Roger Boisjoly’s unquantifiable argument that the cold weather was “away from goodness” was considered an emotional argument in NASA culture. It was based on interpretation of a photograph. It did not conform to the usual quantitative standards, so it was deemed inadmissible evidence and disregarded. The can-do attitude among the rocket-booster group, Vaughan observed, “was grounded in conformity.” After the tragedy, it emerged that other engineers on the teleconference agreed with Boisjoly, but knew they could not muster quantitative arguments, so they remained silent. Their silence was taken as consent. As one engineer who was on the Challenger conference call later said, “If I feel like I don’t have data to back me up, the boss’s opinion is better than mine.”
I think most of us believe decisions should be data driven, but in some edge cases gut instinct is valuable.
It is easy to say in retrospect.

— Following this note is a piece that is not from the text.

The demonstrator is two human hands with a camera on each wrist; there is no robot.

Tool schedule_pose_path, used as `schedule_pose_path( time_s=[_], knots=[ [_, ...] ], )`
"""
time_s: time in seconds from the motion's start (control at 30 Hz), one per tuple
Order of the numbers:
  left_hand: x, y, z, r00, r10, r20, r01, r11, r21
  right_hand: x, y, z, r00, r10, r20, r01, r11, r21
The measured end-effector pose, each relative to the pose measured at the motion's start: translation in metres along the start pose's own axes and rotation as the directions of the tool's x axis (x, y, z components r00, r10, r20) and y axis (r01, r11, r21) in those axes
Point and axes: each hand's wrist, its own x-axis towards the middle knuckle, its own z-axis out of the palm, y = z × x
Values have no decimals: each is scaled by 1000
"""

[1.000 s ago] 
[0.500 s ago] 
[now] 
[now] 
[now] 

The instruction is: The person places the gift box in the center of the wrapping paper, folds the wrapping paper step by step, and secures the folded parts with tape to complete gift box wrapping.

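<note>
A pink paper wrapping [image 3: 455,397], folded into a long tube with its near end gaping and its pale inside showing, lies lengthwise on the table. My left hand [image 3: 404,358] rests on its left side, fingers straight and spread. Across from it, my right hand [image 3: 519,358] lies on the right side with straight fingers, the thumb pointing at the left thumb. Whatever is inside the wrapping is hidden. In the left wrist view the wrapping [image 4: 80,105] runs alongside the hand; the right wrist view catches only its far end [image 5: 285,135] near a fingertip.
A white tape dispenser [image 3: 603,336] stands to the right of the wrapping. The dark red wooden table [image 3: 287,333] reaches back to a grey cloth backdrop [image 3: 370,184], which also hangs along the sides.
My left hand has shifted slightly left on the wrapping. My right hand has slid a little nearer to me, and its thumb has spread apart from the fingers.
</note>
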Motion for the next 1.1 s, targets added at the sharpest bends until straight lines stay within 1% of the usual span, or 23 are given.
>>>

A group of managers accustomed to dispositive technical information did not have any; engineers felt like they should not speak up without it. Decades later, an astronaut who flew on the space shuttle, both before and after Challenger, and then became NASA’s chief of safety and mission assurance, recounted what the “In God We Trust, All Others Bring Data” plaque had meant to him: “Between the lines it suggested that, ‘We’re not interested in your opinion on things. If you have data, we’ll listen, but your opinion is not requested here.’”

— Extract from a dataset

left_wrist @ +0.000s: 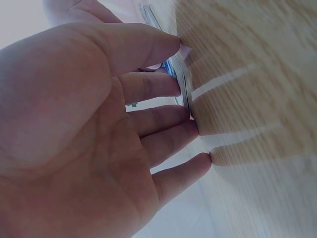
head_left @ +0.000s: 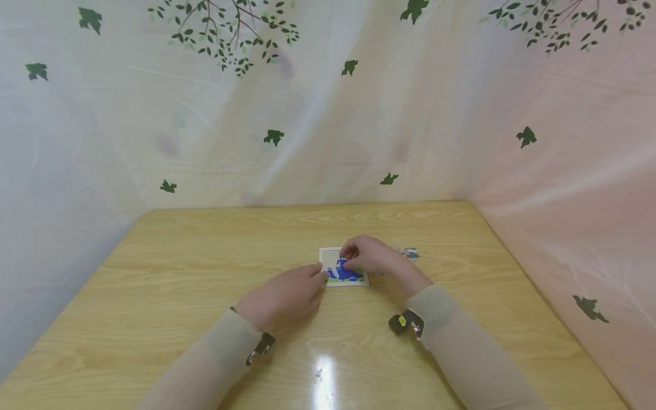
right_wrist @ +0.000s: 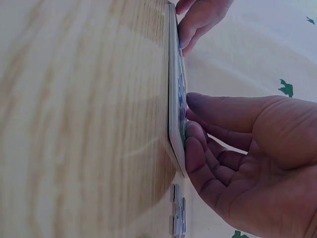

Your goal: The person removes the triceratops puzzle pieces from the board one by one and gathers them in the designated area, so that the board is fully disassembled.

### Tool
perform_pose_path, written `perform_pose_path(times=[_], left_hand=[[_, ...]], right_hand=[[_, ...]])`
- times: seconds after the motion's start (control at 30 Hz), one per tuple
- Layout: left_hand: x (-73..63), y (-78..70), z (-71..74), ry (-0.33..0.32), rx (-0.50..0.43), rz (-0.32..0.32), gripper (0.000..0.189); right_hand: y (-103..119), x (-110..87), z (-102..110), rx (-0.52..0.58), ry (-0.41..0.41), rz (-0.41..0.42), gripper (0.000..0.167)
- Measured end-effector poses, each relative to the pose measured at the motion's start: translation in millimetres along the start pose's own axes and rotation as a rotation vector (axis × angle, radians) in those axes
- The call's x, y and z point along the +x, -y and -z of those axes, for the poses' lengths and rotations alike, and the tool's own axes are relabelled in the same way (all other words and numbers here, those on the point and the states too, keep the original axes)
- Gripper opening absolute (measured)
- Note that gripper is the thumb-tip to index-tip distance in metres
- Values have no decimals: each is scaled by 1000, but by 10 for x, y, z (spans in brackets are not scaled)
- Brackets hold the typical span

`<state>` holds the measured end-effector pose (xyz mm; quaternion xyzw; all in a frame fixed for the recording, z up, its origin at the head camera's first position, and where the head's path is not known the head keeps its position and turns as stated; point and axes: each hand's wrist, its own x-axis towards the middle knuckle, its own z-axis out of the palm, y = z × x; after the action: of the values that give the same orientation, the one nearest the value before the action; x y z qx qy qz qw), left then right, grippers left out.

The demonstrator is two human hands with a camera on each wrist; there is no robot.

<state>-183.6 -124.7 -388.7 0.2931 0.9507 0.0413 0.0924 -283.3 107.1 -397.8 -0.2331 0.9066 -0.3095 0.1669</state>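
A small jigsaw puzzle (head_left: 347, 279) in a white-edged tray lies flat on the table, with a blue picture partly filling it and pale bare board at its upper left. My left hand (head_left: 289, 290) rests at the tray's left edge; its fingers are nearly straight, the fingertips on the table and against the edge in the left wrist view. Over the puzzle, my right hand (head_left: 376, 254) touches the picture with its thumb and curled fingers (right_wrist: 195, 153). Thumb and fingertips stand apart in the right wrist view. Whether a puzzle piece is between them is hidden.
Loose puzzle pieces (head_left: 410, 253) lie on the wooden table (head_left: 205, 245) just right of the tray, partly behind my right hand. Pale curtains (head_left: 318, 114) with green leaf prints hang around the table's back and sides. Both wrists wear straps with small devices.
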Motion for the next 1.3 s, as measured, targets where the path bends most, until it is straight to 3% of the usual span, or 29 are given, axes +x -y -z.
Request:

I think most of us believe decisions should be data driven, but in some edge cases gut instinct is valuable.
What you call gut instinct, I call the output of an immensely complex yet efficient organic neural network that has been trained on years to decades of relevant experience.
If business leaders think AI is so great, they need to get in on this shit while they can still afford it!
I think I was in 7th grade. We were watching. Right in front of our eyes and could hardly believe it. Everyone inhaled sharply and then a couple of short screems, then silence. After a good 5 minutes, our teacher came to his senses, turned off the TV, and started talking about being right with god because you never know when it's your turn.